Work request:
Transcribe exactly, and without pictures, only the lines from the one bearing "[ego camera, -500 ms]" through the final line of the data below.

Data below:
- - -
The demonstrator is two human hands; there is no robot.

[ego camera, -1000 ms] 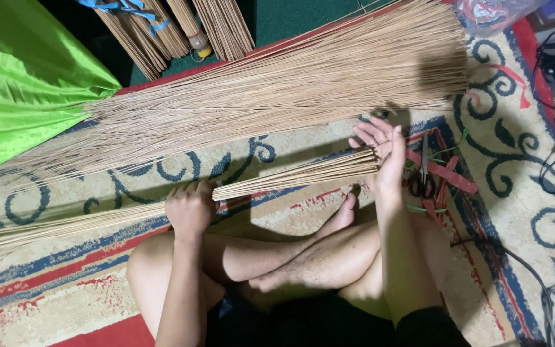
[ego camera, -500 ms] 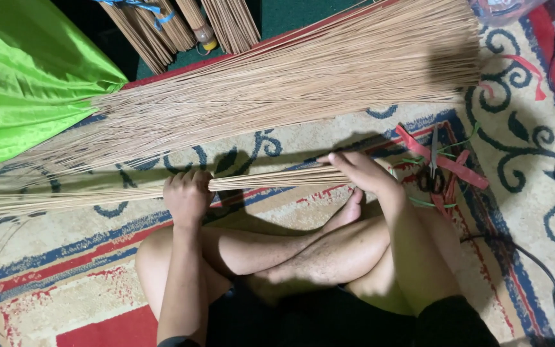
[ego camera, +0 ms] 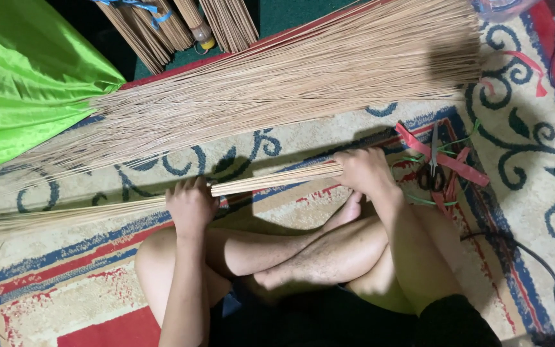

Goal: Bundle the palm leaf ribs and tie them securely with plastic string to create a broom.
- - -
Written response:
[ego camera, -500 ms] 
[ego camera, +0 ms] 

Goal: Bundle the palm leaf ribs and tie them securely with plastic string to create a broom.

Nothing else belongs in this output.